** Task description **
The whole listing below should be printed again exactly, with no images.

** Material provided **
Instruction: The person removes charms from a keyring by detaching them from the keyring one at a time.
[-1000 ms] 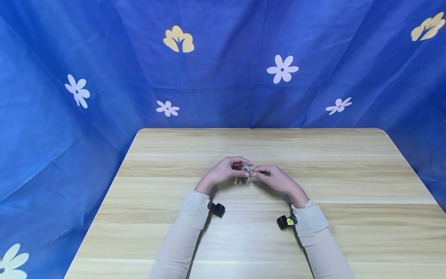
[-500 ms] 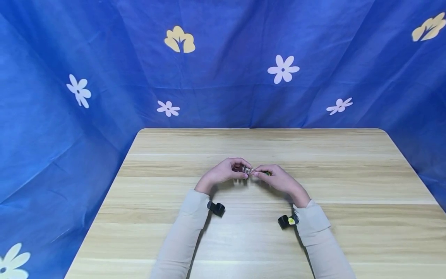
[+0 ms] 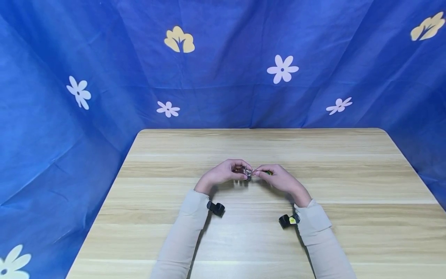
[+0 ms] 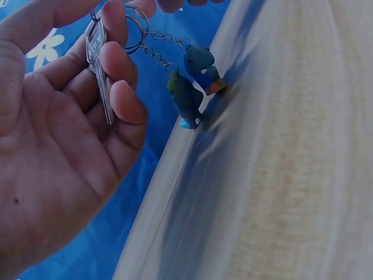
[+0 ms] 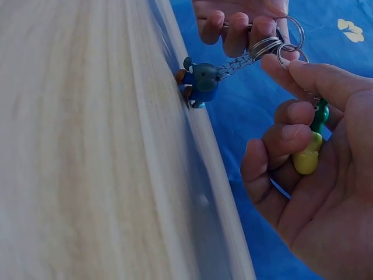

** Answer **
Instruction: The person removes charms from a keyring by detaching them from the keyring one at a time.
[-1000 ms] 
[-500 ms] 
[+0 ms] 
[+0 ms] 
[+0 ms] 

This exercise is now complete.